Senior Social Work project shows M.E.R.C.Y.

Kristian Biega, Staff writer

This year, students from the Mercyhurst Social Work department are hosting a Wellness Day for the Community in Perry Square on Saturday from noon to 4 p.m.

The Social Work department works to make a difference in the lives of others and creating awareness for the needs in the community. Theiatmission is evident during each year’s Senior Social Work Class Project.

Each year, the Social Work Practice III class must design, plan and implement its own project that ultimately will leave a positive impact on the community. The class is given a theme to work with. This year’s was youth violence due to the widespread general violence in Erie.

“Our philosophy is that this project is really student led and the department takes a backseat role,” said MandyFauble, Ph.D. “It allows them to find their own voice.”

Nicole Caranci, Colin O’Connor, Bridget Ellert, Rachel Ficcaglia, Vivian McCullum, Jade McKay, Natalie Piaggesi, Justyn Roda, Emily Shanahan and Deandra Ward made up the collaborative team of senior social work majors that are planning Saturday’s event.

They worked together to come up with several ideas on the causes of youth violence and decided to focus on the wellness aspect of the issue and the various ways to cope with it. From this idea, they formed the mission of “M.E.R.C.Y.” which stands for “Movement to Empower, Restore and Cultivate the Youth.”

“Instead of focusing on the negative aspect of youth violence, we focused on how we can make the youth of our community healthier,” said Shanahan.

The movement seeks to involve as much of the community as possible for a day of education and awareness, food, fun, music and fellowship. The team incorporated an aspect of advocacy through their information booths and charismatic speakers and performers.

“This is not a lecture setup,” said Carani. “We want to bring people together to entertain them but also educate them at the same time. People can hang out, eat and be with friends.”

The day will include speeches from Amy Blackman, of the Crime Victim Center of Erie County, on overall wellness and services at the center; Curtis Jones, associate minister at Abundant Life Ministries, on youth violence and spirituality; and potentially a talk from Michael Outlaw on the current situation of Erie’s inner-city youth.

Entertainment for the Wellness Day will feature musical performances from Shok Jordan, Shawn Hollaway, Yung Skola and Shai Boogie, poetry readings from Zadie Gregory and a dance by Dance Elite.

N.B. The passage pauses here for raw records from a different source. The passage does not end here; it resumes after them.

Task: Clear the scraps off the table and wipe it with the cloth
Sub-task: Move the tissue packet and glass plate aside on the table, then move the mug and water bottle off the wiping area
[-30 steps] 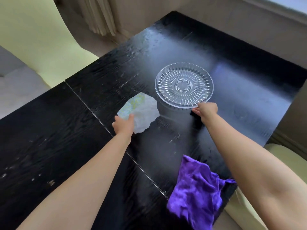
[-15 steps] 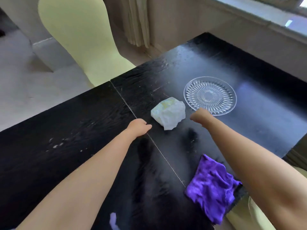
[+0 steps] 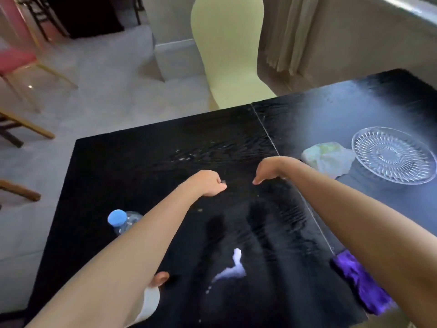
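Small pale crumbs (image 3: 184,158) lie scattered on the black table (image 3: 132,162), with a few more crumbs (image 3: 223,181) right at the fingertips of my left hand (image 3: 210,183). That hand rests on the table with its fingers curled in. My right hand (image 3: 269,169) hovers just to its right, fingers together and bent down, holding nothing. A crumpled white paper (image 3: 328,157) lies to the right, touching a clear glass plate (image 3: 393,155). The purple cloth (image 3: 359,284) lies at the near right edge, partly hidden by my right forearm.
A plastic bottle with a blue cap (image 3: 117,217) stands near the table's left edge, behind my left forearm. A pale yellow chair (image 3: 230,55) is tucked in at the far side. Wooden chair legs (image 3: 26,126) are on the floor to the left.
My view has swung left. Both hands have left the paper and the plate and moved left across the table seam to the crumbs in the middle.
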Demonstrator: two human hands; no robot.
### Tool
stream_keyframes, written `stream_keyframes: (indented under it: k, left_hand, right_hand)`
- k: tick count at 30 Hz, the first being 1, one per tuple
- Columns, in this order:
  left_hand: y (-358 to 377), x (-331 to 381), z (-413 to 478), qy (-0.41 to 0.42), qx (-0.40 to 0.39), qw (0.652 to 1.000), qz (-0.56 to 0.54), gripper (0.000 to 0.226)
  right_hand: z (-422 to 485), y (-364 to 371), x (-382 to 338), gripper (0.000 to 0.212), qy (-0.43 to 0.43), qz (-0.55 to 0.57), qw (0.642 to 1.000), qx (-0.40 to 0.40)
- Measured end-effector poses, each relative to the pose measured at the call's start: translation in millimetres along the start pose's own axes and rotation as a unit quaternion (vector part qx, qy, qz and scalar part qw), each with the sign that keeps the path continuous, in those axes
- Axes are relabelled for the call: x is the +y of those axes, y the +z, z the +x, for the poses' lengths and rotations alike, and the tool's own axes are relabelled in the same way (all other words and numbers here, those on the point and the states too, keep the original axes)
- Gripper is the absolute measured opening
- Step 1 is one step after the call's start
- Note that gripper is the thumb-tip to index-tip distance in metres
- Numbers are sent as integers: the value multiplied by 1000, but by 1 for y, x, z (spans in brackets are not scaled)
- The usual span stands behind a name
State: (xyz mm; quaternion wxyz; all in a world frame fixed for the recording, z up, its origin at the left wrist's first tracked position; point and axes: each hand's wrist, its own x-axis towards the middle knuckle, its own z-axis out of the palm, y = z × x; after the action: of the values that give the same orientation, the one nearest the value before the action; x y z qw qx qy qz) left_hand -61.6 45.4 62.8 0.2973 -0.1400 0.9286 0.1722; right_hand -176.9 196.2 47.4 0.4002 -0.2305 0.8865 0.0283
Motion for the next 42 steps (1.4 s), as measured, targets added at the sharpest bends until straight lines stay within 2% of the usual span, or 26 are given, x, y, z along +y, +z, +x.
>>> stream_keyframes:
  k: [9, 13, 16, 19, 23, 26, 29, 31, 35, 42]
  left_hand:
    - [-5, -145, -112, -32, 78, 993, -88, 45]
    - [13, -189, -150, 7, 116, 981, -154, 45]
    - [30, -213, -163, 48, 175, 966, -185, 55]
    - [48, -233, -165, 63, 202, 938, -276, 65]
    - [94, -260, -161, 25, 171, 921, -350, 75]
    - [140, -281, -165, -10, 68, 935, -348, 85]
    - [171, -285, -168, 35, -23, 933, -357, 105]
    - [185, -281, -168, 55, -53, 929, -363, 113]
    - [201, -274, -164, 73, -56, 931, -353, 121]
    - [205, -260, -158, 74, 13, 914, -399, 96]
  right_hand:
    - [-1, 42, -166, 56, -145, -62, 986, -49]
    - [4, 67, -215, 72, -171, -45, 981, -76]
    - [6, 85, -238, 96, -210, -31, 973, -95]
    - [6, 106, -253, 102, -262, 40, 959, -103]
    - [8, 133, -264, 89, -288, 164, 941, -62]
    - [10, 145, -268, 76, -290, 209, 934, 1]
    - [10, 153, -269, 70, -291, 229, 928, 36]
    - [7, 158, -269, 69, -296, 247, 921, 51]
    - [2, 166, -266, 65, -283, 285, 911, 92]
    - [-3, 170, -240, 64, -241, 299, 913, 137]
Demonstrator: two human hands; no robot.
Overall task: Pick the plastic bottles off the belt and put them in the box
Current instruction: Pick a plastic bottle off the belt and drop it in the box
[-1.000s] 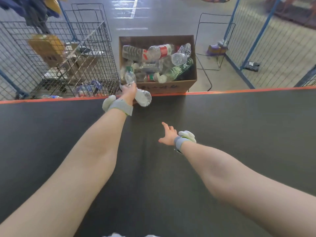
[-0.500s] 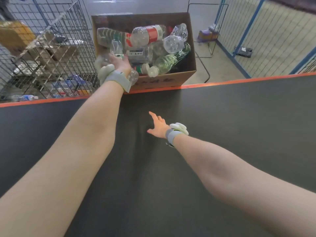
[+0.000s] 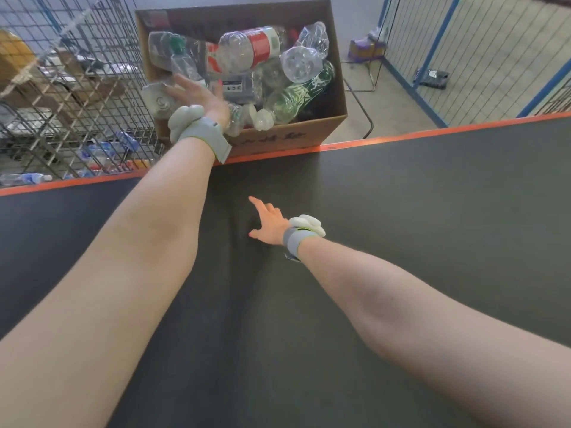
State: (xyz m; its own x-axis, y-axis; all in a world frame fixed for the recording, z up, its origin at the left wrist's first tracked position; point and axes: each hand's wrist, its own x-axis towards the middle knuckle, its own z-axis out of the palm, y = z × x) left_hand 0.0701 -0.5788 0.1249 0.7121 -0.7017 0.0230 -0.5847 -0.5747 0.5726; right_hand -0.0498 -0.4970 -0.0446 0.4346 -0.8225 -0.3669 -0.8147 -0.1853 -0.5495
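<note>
Only the head view here, so one pass. The left hand (image 3: 197,95) is stretched out over the cardboard box (image 3: 278,139), fingers spread wide and gripping nothing that I can see; it hangs just above the pile. The right hand (image 3: 268,224) sits low over the belt (image 3: 401,242), open too, index finger pointing forward, empty.

Progress: the box is pretty much stuffed with plastic bottles (image 3: 247,54), clear ones, one with a red label, and a green bottle (image 3: 296,97) lying along the right side. The stretch of belt in view has no bottles on it, so my guess is this round is done and it's just waiting for more (can't see further up or down the belt though).

Surface is plain dark belt with an orange edge strip (image 3: 401,139) on the far side, box sitting right behind it. Left of the box is a wire cage (image 3: 77,88) full of cardboard and junk. Right side has blue-framed mesh fencing (image 3: 463,57) on a concrete floor.
</note>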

The entire day will be filled with music from DJ Primo.

By having positive influences in the area of aiding youth violence, this brings the aspect of mental health and wellness into the limelight in a positive way.

“We hope to give people a better understanding of mental wellness and how to take it in a positive light,” said Caranci. “This mission will show that people can get the help that they need if they need it.”

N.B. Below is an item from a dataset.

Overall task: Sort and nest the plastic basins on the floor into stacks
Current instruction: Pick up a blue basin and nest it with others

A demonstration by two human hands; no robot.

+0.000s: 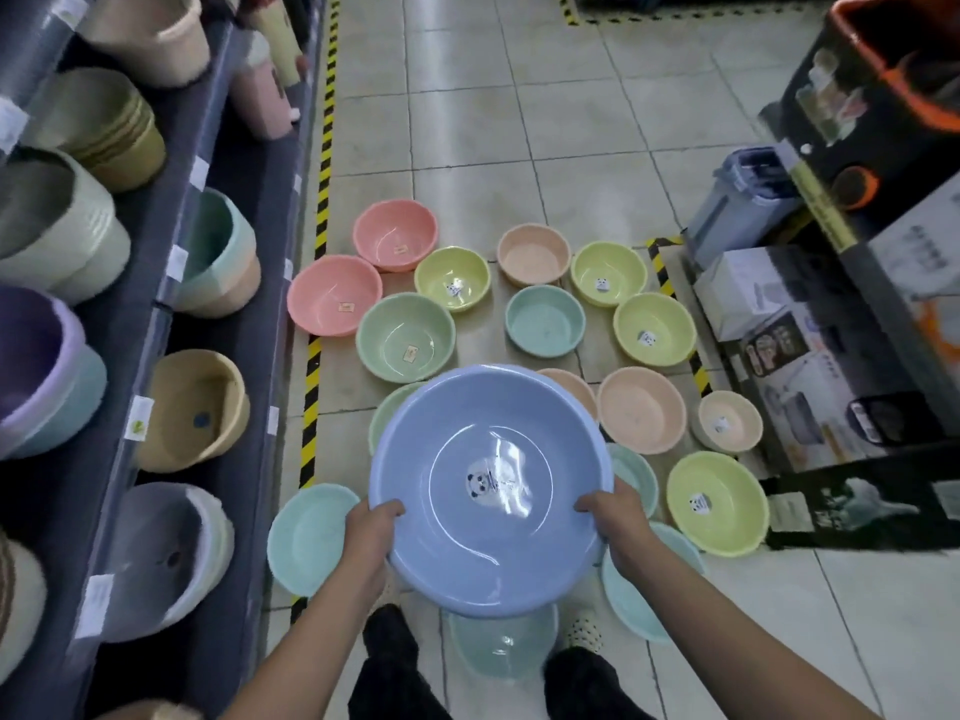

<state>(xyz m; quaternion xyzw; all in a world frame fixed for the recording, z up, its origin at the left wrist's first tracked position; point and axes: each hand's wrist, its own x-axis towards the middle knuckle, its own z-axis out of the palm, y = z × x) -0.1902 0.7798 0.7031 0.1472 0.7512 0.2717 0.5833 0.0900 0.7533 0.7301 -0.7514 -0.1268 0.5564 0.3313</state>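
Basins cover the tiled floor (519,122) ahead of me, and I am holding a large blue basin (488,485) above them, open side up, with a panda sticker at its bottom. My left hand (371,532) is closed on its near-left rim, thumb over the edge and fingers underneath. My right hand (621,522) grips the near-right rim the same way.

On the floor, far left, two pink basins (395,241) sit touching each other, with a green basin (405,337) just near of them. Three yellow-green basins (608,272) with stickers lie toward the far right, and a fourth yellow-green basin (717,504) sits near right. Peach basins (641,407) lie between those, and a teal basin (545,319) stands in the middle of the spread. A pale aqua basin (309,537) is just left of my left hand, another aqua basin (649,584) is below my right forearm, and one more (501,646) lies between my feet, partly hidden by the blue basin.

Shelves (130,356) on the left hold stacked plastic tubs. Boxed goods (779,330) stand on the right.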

Breaking down stereotypes and stigmas as a community is the primary focus for the senior project focused on mental wellness. That topic usually has a negative connotation or is misunderstood, but the team hopes to reverse people’s thinking about its influence on youth violence.

“It is something that needs to be talked about. In these situations of violence, it’s obvious that someone doesn’t know how to handle their illness or anger, or who to go to about how they are feeling,” said Ward. “The positive aspect is that there is help out there and Erie has a high amount of facilities.”

The M.E.R.C.Y. mission project seeks to welcome all backgrounds for togetherness, advocacy and a promotion of the common good.

“We are seeing how lots of people act out of emotion and emotions can sometimes make you make wrong choices,” said Ward. “It’s OK to be mad and upset, but it’s not OK to hurt others because of it. This will let people know that it’s real and you don’t have to be embarrassed about feeling that way.”

A major event such as this took nearly the entire year to implement, and was not without a few bumps in the road. However, the Social Work department believes that through the process, their students gain the most experience, knowledge and opportunities to cultivate their skills.

“We want them to use this experience and have that feeling that they are now ready to graduate,” said Fauble. “It is important to have the experience of building something from the ground up themselves.”

Shanahan, Caranci and Ward all expressed some of the challenges they faced, especially getting all members of the project on the same page.

“In the end, what it comes down to is that even though we may disagree, everyone knows we just want to put on something good and everyone wants it to be a success,” said Shanahan. “We may not know the exact way to go about it, but everyone has the same end goal.”

Ultimately the seniors made the experience more worthwhile for themselves, learning skills such as time management, networking, collaboration and organization. Working with others directly prepared them for their careers in social work.

“In social work you are going to deal with all different types of people and have to have diverse thinking, the ability to suppress your own feelings and emotions, to know how to reason and to be accepting of others,” said Ward. “Doing this group project has definitely made us do each and every one of those things.”

Not only did the seniors learn skills for their career, but also skills of compassion and working with others that fall in line with the mercy mission at Mercyhurst and allow them to make real change in their community.

“We are so proud of all they have accomplished. It is definitely in the spirit of the Mercy Tradition,” said Fauble. “It feels so good to see the students viewing themselves as people that can create change, because in reality many of us can make change happen in our everyday world.”